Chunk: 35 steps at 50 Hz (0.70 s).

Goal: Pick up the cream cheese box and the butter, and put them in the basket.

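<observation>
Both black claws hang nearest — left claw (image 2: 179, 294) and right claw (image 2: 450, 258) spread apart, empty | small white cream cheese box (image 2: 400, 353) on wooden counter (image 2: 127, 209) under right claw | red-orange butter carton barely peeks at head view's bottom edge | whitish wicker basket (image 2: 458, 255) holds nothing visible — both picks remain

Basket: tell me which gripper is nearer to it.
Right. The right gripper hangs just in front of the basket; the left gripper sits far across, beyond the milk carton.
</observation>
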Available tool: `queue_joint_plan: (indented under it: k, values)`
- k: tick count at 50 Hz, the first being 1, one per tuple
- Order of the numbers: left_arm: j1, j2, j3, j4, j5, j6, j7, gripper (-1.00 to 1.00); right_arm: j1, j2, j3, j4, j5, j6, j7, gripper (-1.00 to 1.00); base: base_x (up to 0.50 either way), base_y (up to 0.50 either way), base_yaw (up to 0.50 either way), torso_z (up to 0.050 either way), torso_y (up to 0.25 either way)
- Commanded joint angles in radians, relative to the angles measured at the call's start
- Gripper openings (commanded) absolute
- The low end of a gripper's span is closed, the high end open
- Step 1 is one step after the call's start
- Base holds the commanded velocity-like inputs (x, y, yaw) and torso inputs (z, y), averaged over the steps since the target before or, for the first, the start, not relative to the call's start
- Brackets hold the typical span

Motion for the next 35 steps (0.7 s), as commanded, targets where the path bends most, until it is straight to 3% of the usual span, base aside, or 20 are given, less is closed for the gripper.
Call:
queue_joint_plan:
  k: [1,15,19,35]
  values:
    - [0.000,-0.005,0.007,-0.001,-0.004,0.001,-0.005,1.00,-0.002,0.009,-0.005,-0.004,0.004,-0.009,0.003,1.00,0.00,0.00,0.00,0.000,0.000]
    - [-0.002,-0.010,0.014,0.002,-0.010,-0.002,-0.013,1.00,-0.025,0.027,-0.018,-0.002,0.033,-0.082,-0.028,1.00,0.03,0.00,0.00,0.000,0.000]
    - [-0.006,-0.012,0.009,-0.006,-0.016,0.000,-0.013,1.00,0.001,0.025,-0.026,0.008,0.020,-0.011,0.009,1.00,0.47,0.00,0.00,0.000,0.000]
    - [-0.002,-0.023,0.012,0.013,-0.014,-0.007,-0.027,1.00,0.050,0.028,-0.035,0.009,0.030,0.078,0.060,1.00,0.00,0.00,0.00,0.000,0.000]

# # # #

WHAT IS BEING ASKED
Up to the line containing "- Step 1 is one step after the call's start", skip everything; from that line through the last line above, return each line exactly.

TASK ANSWER
- Step 1 is one step after the call's start
- Base holds the commanded velocity-like inputs (x, y, yaw) and torso inputs (z, y), averaged over the steps since the target before or, for the first, the start, not relative to the call's start
- Brackets hold the typical span

Motion for the next 35 steps (0.7 s), as commanded, targets where the path bends most, until it is straight to 3% of the usual span, base aside, or 20 are given, less is closed for the gripper.
Call:
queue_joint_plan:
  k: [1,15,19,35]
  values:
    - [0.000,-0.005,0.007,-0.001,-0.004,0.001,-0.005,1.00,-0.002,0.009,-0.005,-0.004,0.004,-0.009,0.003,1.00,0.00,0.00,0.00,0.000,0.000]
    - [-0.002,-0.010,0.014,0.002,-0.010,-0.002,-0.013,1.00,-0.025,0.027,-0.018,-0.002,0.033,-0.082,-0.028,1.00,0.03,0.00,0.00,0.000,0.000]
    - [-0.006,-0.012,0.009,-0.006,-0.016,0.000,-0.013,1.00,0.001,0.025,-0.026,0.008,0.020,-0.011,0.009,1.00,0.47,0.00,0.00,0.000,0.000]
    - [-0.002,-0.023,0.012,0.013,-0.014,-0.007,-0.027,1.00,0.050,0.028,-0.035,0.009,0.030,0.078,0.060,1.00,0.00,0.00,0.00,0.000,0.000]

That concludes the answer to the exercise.